In fact, all of the above information except the document title is stored directly in the ndbm index. Using a multi-way trie would probably save space for the file locations, but the file index is rarely larger than 10% of the total index size. The DOCPATH configuration parameter and Unix environment variable supported by lq-text allow the file names to be stored as relative paths, which can save almost as much space as a trie would, and at the same time allows the user to move entire hierarchies of files after an index has been created. The document title is kept in a separate text file, since users are likely to want to update these independently of the main text.

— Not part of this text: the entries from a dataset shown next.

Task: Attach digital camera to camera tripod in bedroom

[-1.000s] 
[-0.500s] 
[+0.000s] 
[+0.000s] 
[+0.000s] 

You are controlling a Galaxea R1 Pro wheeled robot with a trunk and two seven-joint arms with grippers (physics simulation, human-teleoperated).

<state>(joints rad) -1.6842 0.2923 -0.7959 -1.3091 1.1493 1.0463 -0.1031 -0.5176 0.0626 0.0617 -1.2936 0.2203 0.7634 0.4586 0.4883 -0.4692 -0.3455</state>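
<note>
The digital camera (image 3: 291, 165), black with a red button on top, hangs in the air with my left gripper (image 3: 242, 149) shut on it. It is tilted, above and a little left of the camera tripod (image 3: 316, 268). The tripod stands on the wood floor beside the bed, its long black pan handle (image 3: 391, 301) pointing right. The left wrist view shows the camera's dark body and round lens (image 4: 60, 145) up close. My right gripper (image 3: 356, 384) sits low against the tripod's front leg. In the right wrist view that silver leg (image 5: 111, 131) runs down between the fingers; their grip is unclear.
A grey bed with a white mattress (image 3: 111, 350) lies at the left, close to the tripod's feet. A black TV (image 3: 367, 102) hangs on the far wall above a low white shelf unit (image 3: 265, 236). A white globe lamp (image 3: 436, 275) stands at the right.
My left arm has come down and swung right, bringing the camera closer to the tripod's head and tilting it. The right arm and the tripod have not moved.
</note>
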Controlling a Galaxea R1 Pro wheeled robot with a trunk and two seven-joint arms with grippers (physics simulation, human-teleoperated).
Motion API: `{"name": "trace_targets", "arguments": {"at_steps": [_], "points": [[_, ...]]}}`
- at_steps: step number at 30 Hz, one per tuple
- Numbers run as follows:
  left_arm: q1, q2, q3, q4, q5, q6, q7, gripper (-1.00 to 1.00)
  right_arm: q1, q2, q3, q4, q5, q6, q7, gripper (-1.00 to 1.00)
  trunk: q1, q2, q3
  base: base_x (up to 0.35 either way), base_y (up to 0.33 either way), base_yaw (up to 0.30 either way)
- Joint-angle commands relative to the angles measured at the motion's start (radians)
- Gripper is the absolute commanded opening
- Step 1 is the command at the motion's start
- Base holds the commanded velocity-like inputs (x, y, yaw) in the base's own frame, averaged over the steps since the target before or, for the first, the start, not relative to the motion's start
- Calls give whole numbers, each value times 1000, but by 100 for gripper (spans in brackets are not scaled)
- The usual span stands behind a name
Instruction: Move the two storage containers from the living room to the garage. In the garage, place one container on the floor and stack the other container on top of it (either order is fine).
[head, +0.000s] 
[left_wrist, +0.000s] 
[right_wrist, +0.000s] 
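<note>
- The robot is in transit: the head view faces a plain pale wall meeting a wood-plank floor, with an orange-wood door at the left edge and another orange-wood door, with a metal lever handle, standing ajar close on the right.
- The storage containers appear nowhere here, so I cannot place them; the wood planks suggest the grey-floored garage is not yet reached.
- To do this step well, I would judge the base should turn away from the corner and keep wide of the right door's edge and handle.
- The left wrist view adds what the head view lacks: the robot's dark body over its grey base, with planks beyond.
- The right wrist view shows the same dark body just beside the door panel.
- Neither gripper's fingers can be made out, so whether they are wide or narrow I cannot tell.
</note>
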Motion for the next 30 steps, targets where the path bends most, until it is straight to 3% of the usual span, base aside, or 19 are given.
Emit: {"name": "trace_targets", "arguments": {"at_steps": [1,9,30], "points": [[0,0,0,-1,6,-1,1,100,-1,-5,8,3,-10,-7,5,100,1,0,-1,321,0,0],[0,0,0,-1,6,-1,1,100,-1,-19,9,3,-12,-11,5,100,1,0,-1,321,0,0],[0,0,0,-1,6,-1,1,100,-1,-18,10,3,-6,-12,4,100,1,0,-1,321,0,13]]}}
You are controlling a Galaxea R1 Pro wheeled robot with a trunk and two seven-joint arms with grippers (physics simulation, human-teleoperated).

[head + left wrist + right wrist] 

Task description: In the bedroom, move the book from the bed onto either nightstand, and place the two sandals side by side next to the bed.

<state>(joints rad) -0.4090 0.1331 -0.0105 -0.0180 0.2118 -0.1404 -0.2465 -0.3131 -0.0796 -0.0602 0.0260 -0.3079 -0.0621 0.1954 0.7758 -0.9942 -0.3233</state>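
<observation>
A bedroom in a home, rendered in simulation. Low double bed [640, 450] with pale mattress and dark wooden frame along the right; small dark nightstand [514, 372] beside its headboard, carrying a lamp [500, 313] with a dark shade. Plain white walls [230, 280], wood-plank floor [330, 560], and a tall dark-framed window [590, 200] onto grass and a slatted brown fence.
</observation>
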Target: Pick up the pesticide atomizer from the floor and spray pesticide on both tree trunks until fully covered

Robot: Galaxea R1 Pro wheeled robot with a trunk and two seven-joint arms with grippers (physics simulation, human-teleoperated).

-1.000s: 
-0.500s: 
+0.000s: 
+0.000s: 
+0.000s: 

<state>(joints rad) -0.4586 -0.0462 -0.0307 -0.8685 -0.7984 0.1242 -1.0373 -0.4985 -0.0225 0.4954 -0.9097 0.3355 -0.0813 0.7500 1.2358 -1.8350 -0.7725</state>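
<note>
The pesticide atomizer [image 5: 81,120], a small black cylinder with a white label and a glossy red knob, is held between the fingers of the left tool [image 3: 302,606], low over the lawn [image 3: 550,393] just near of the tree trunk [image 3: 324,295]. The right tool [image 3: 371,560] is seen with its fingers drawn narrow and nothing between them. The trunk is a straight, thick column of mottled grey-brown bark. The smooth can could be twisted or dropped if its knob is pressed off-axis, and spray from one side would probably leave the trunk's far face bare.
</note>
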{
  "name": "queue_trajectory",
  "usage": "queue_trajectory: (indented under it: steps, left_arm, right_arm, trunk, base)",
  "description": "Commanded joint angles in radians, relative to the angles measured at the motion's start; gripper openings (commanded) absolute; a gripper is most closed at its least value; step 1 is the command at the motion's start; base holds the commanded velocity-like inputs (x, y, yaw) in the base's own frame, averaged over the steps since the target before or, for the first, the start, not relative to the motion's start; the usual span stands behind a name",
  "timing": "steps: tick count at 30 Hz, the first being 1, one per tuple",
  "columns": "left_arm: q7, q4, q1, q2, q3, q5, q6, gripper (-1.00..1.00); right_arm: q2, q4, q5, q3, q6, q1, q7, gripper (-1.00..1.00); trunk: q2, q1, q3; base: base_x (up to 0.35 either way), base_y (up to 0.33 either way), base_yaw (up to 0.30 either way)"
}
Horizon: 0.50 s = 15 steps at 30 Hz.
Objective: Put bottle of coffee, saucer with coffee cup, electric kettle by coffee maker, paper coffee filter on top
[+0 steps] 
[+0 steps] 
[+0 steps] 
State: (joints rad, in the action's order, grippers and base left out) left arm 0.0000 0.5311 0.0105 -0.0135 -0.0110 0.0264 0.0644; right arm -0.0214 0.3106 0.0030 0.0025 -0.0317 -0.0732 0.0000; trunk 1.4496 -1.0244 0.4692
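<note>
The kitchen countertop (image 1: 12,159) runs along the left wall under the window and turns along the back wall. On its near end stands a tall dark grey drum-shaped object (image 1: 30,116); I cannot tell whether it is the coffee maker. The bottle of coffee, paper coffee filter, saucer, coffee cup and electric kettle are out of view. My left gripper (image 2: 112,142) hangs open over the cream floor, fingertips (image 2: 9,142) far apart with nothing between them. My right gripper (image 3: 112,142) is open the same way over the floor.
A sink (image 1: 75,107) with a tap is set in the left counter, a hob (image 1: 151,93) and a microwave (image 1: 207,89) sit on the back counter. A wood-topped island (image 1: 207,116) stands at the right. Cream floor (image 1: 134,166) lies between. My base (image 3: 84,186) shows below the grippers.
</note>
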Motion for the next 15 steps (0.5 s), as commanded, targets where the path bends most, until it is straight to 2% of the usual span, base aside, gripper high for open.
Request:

For each unique word (that is, for each lemma), lq-text stores the following information:
|the Word itself||(wordlength)|
|No. of Occurrences||4|
|Total||10 + wordlength|
The word length and the word are stored only if the WordList feature is not disabled in the database configuration file. The Overflow Offset is the position in the data overflow file (described below) at which the data for this word begins. The remainder of the word index record is used to store the first few matches for this word. In many cases, it turns out that all of the matches fit in the word index, and the Overflow Offset is set to zero.
The flags are intended to be a bitwise `and' of all the flags in the per-word entries described below, but this is not currently implemented, and the space is not reserved. When implemented, this will let lq-text detect whether all occurrences of a word have a given property, such as starting with a capital letter. This information can then be used to recreate the correct word form in generating reports, and when searching the vocabulary.
|Field||Size in Bytes|
|FID (file identifier)||4|
|Word In Block||1|
Since, on average, English words are approximately four characters long, and allowing one character for a space between words, one might expect the index to be approximately double the size of the data from the per-match information alone. Many commercial text retrieval systems do as badly, or worse [Litt94].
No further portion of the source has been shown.